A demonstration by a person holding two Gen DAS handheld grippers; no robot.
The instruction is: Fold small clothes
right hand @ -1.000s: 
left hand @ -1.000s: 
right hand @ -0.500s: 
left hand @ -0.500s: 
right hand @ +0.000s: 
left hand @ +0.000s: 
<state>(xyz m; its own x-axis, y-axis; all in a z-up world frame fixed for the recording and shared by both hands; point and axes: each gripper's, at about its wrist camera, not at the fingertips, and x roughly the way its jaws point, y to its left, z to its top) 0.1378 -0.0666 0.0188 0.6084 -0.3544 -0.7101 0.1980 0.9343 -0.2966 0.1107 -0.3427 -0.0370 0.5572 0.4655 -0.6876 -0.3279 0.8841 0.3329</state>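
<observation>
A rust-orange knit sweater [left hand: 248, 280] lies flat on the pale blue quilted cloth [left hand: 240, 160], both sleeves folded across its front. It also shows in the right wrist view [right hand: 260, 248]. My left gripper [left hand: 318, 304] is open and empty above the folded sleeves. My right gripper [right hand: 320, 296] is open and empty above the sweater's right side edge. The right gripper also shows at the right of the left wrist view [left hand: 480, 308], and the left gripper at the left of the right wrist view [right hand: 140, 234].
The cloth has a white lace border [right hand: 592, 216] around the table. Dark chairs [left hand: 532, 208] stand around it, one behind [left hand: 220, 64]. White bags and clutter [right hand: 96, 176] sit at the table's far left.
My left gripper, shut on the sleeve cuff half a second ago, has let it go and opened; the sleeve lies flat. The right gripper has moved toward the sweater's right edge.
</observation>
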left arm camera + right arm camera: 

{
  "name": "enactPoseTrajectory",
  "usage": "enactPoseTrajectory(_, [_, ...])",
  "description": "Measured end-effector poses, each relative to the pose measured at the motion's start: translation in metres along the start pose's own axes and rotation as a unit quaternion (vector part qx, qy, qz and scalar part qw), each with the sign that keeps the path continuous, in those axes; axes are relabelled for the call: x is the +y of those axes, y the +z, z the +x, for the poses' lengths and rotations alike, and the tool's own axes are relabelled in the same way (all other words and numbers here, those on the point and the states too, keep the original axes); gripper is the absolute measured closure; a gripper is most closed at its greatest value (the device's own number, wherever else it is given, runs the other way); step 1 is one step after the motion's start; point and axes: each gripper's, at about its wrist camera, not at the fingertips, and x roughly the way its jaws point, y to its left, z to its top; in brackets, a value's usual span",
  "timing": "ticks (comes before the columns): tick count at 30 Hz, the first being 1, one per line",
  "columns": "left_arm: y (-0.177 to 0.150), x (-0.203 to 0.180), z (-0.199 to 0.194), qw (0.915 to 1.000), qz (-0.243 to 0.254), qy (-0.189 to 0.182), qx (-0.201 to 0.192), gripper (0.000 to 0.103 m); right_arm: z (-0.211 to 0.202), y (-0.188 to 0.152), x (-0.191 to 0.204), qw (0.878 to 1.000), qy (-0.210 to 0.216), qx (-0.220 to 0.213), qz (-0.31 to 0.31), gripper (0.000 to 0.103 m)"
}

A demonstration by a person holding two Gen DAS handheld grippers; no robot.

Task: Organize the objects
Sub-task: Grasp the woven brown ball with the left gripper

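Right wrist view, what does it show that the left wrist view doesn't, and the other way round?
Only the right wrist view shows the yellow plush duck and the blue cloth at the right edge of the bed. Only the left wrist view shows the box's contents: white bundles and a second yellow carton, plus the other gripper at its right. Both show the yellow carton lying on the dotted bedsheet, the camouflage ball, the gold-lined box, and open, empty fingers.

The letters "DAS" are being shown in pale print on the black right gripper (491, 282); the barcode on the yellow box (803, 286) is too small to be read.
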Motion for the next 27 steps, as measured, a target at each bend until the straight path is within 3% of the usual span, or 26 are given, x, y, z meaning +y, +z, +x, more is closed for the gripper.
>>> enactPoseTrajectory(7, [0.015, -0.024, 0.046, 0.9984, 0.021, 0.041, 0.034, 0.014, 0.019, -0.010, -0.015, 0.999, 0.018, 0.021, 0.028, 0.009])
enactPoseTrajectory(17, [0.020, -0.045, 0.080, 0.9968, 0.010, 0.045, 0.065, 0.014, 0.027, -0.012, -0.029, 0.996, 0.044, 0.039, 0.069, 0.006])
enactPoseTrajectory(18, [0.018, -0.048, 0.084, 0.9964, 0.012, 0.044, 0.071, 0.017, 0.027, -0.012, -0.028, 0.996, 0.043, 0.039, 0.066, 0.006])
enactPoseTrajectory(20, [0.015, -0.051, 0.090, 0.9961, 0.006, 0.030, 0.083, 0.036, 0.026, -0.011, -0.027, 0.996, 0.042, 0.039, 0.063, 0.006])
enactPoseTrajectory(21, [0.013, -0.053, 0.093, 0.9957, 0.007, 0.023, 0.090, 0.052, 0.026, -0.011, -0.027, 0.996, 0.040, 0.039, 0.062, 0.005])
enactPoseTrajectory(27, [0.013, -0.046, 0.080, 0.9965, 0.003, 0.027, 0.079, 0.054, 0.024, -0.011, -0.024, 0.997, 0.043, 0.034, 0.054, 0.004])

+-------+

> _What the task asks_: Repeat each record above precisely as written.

> _Result below_:
A demonstration by a person holding two Gen DAS handheld grippers; no robot.
The instruction is: Fold small clothes
right hand @ -1.000s: 
left hand @ -1.000s: 
right hand @ -0.500s: 
left hand @ -0.500s: 
right hand @ +0.000s: 
left hand @ +0.000s: 
<state>(xyz m; its own x-axis, y-axis; all in a z-up world frame fixed for the recording and shared by both hands; point and axes: each gripper's, at about its wrist camera, not at the fingertips, and x roughly the way its jaws point, y to its left, z to its top) 0.1378 -0.0666 0.0188 0.6084 -0.3544 -0.7101 0.1980 0.9343 -0.2966 0.1107 -0.3427 -0.0370 0.5572 0.4655 -0.6876 -0.3279 0.8841 0.3329</state>
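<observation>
A rust-orange knit sweater [left hand: 248, 280] lies flat on the pale blue quilted cloth [left hand: 240, 160], both sleeves folded across its front. It also shows in the right wrist view [right hand: 260, 248]. My left gripper [left hand: 318, 304] is open and empty above the folded sleeves. My right gripper [right hand: 320, 296] is open and empty above the sweater's right side edge. The right gripper also shows at the right of the left wrist view [left hand: 480, 308], and the left gripper at the left of the right wrist view [right hand: 140, 234].
The cloth has a white lace border [right hand: 592, 216] around the table. Dark chairs [left hand: 532, 208] stand around it, one behind [left hand: 220, 64]. White bags and clutter [right hand: 96, 176] sit at the table's far left.
My left gripper, shut on the sleeve cuff half a second ago, has let it go and opened; the sleeve lies flat. The right gripper has moved toward the sweater's right edge.
</observation>
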left arm camera + right arm camera: 

{
  "name": "enactPoseTrajectory",
  "usage": "enactPoseTrajectory(_, [_, ...])",
  "description": "Measured end-effector poses, each relative to the pose measured at the motion's start: translation in metres along the start pose's own axes and rotation as a unit quaternion (vector part qx, qy, qz and scalar part qw), each with the sign that keeps the path continuous, in those axes; axes are relabelled for the call: x is the +y of those axes, y the +z, z the +x, for the poses' lengths and rotations alike, and the tool's own axes are relabelled in the same way (all other words and numbers here, those on the point and the states too, keep the original axes); gripper is the absolute measured closure; a gripper is most closed at its greatest value (the device's own number, wherever else it is given, runs the other way); step 1 is one step after the motion's start; point and axes: each gripper's, at about its wrist camera, not at the fingertips, and x roughly the way its jaws point, y to its left, z to its top; in brackets, a value's usual span",
  "timing": "ticks (comes before the columns): tick count at 30 Hz, the first being 1, one per line",
  "columns": "left_arm: y (-0.177 to 0.150), x (-0.203 to 0.180), z (-0.199 to 0.194), qw (0.915 to 1.000), qz (-0.243 to 0.254), qy (-0.189 to 0.182), qx (-0.201 to 0.192), gripper (0.000 to 0.103 m); right_arm: z (-0.211 to 0.202), y (-0.188 to 0.152), x (-0.191 to 0.204), qw (0.878 to 1.000), qy (-0.210 to 0.216), qx (-0.220 to 0.213), qz (-0.31 to 0.31), gripper (0.000 to 0.103 m)"
}

A demonstration by a person holding two Gen DAS handheld grippers; no robot.

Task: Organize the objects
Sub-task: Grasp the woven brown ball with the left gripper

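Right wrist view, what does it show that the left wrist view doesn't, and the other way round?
Only the right wrist view shows the yellow plush duck and the blue cloth at the right edge of the bed. Only the left wrist view shows the box's contents: white bundles and a second yellow carton, plus the other gripper at its right. Both show the yellow carton lying on the dotted bedsheet, the camouflage ball, the gold-lined box, and open, empty fingers.

The letters "DAS" are being shown in pale print on the black right gripper (491, 282); the barcode on the yellow box (803, 286) is too small to be read.
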Motion for the next 27 steps, as measured, a target at each bend until the straight path is within 3% of the usual span, or 26 are given, x, y, z meaning +y, +z, +x, more is closed for the gripper.
>>> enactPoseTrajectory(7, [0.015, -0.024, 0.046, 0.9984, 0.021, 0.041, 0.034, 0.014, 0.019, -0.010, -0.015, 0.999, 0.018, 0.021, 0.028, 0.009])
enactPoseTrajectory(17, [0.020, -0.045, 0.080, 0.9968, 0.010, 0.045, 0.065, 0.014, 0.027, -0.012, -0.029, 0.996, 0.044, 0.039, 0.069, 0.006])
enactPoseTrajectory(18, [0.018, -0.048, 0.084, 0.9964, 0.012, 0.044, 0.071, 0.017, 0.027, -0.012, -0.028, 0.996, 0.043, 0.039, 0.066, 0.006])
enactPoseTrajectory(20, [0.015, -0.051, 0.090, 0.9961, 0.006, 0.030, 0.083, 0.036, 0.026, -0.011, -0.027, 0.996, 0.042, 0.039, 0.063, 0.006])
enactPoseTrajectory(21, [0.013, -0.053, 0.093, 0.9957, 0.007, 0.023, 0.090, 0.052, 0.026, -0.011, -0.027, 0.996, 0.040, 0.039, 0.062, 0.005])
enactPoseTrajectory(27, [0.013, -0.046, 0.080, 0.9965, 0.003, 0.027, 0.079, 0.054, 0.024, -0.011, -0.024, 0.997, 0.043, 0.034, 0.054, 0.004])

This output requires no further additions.